Any mention of African burial grounds automatically brings to mind New York City's historic African Burial Ground, which was unearthed in 1991 during the excavation for the construction of a federal building. More than 400 skeletal remains were uncovered, which incited a massive public outcry.
No excavation or desecration of grave sites is necessary for Fordham University, where the Department of African and African American Studies has embarked on a mission to identify, document and memorialize the burial sites of the enslaved.
Relying mainly on records and information from descendants, property owners, churches, community organizations and concerned citizens, a burial database will be compiled to not only document the site, but to possibly inspire a permanent memorial for the enslaved.

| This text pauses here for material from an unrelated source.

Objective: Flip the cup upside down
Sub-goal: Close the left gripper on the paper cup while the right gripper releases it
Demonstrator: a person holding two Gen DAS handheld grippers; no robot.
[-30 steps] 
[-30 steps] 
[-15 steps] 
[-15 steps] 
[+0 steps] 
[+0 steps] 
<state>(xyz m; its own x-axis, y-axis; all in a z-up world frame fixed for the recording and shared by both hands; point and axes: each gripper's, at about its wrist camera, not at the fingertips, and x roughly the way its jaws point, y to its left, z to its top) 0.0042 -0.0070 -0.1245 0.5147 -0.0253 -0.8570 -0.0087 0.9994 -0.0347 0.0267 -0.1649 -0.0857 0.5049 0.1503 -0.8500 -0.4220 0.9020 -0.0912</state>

"For scholars and historians, as well as institutions interested in reconstructing the history of American slavery, the database will be a valuable research tool," said a press release from the department. "Once established, a primary goal of the Burial Database Project of Enslaved African Americans will be to create a national burial registry that will be accessible to the public as a genealogical instrument to assist those searching for lost fragments of their personal history."
Key to this quest is the submission of information about local burial grounds, so the department is currently seeking any information pertaining to burial grounds where there have been one or more burials "of persons who died enslaved or were born enslaved and died after emancipation."
It makes no difference if the grave site is marked, unmarked or abandoned. Each evaluated submission will receive follow-up communication for verification and complete documentation, the department promised. Moreover, the information is kept confidential and not shared or forwarded to anyone else.
"Understandably, we the living pay very little attention to graveyards and grave sites, except when we bury and erect a tombstone to our parents," said noted photographer Chester Higgins Jr. "But within these small Southern cemeteries lie so much of our history. The knowledge of these post-freedom graves, found in so many small church cemeteries in the South, paints a grid of the history of our people."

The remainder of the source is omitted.